Steps to Transitioning to VoIP

If you have a traditional phone system, or no phone system at all, and you’ve made it here, chances are you’re thinking about switching over to a Voice Over IP system. VoIP has a number of benefits over a traditional phone system, especially if you own a small business. Once you’ve made the decision to go with VoIP, it’s time to start thinking about the transition.

Adopting any new technology can be a stressful prospect, particularly when it requires such a substantial shift in work policy, and so broadly increases the capabilities available to a company or other organization.

To help ease this transition we’ve put together this as a primer of sorts, a roadmap to making your way through the process with as few missteps and false-starts as possible. With this information, you should have no problem bringing your organization into the 21st century with a modern Voice Over IP phone system.

Evaluate Your Current System and Capabilities

The first thing you need to do when planning a switch to a VoIP system is take a look at what your current analog system can do. This gives you an idea of the type of system you’ll need to replace it. Start by asking the following questions:

  • How many lines do I have? Do I need more? Is it likely I’ll need more soon?
  • What features do I have that I use? (Call waiting, call screening, caller ID, etc)
  • What features do I need/want?

The answers to these questions should give you a good idea of what you’ll immediately need from your new system to avoid any kind of interruption to your daily operations. The other consideration when planning a new system is of course: where is your business headed?

Are you moving locations? Downsizing? Expanding? Opening a new branch? Looking into remote work? As with any new IT system, you want to leave yourself room for future expansion and growth. For something like a private branch exchange, the rule of thumb is 5 years, or one fifth. What this means is plan for growth out to at least 5 years, or a growth of 20% of your current setup.

Of course, if you have more detailed analysis and growth projections, use those numbers instead, but be sure to leave a little extra wiggle room in there so you don’t exceed expectations and hit the hard cap on your system.

In practical terms, plan for a system that has the capability of handling 20% more lines and dedicated numbers than what you currently have. Of course, if you go with a hosted, cloud-based PBX system, you don’t need to worry about expansion because you can add, drop, or change lines and numbers on the fly without worrying about any hardware. It’s all handled by your hosted PBX provider.

Setting Up Your IT Infrastructure

It’s about to get pretty technical from here, but don’t worry; we’re going to break this down into some pretty easy to understand steps. Of course, if you get lost, feel free to just show this page to your network admin.

Put the Plumbing First

Whether you’re building a house, or a new VoIP system, it’s important to give some thoughts to the plumbing. In IT terms, this means the core infrastructure that handles the traffic on your network. When looking specifically at a VoIP system, you need to start by creating a Local Area Network that can recognize, prioritize, and protect the integrity of real-time media. In this case, your VoIP traffic.

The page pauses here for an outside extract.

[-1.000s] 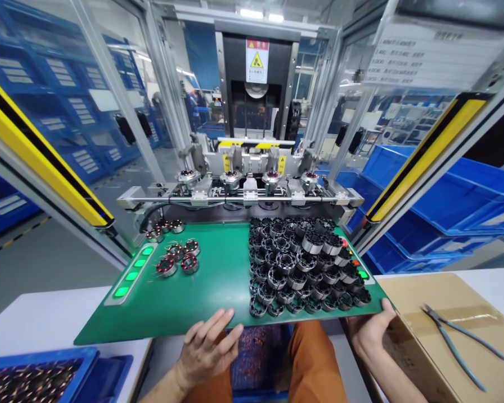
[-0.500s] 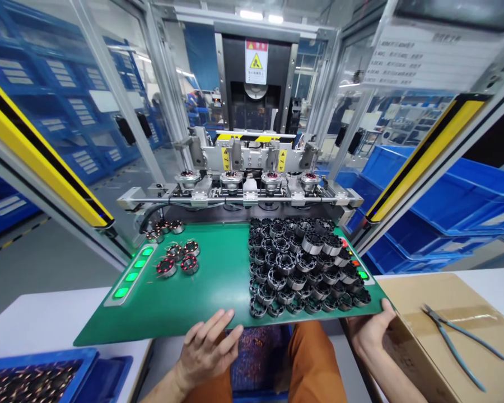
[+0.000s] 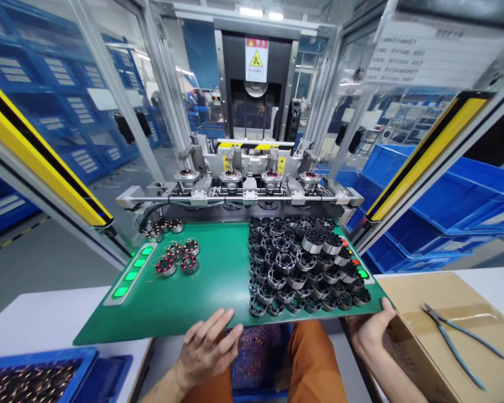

Prioritize the Important Network Traffic

Essentially, if your network is a busy highway, you want to put in an express lane for important, high-priority traffic. On the interstate, this is the HOV or emergency vehicle lanes. In terms of your network, this means giving priority to traffic that is time-sensitive. Nothing is really lost if your email takes an extra fraction of a second to load, but that same fraction of a second in latency can make a VoIP call a garbled, compressed, nightmare.

Build on a Strong ISP Foundation

You’ll also want to make sure that your IP service provider is up to snuff, and is providing you with the speed and bandwidth you’re paying for. To reuse our highway analogy, bandwidth is the number of lanes. If you’re paying for eight lanes of traffic, but you’re only getting four, there are going to be some issues when you try to run the eight lanes worth of traffic you think you’re prepared for. The same is true of network bandwidth.

Make Use of All the New Features At Your Disposal

A VoIP system, particularly a cloud hosted one, offers a great many features that traditional telecom solutions can’t. With a digital phone system you can generate call reports, utilize conference calls on any line, route, merge, and screen calls, custom hold and call waiting messages, and so much more. It can be overwhelming at first, but once you master all of the new features offered by your VoIP system, your transition will be complete.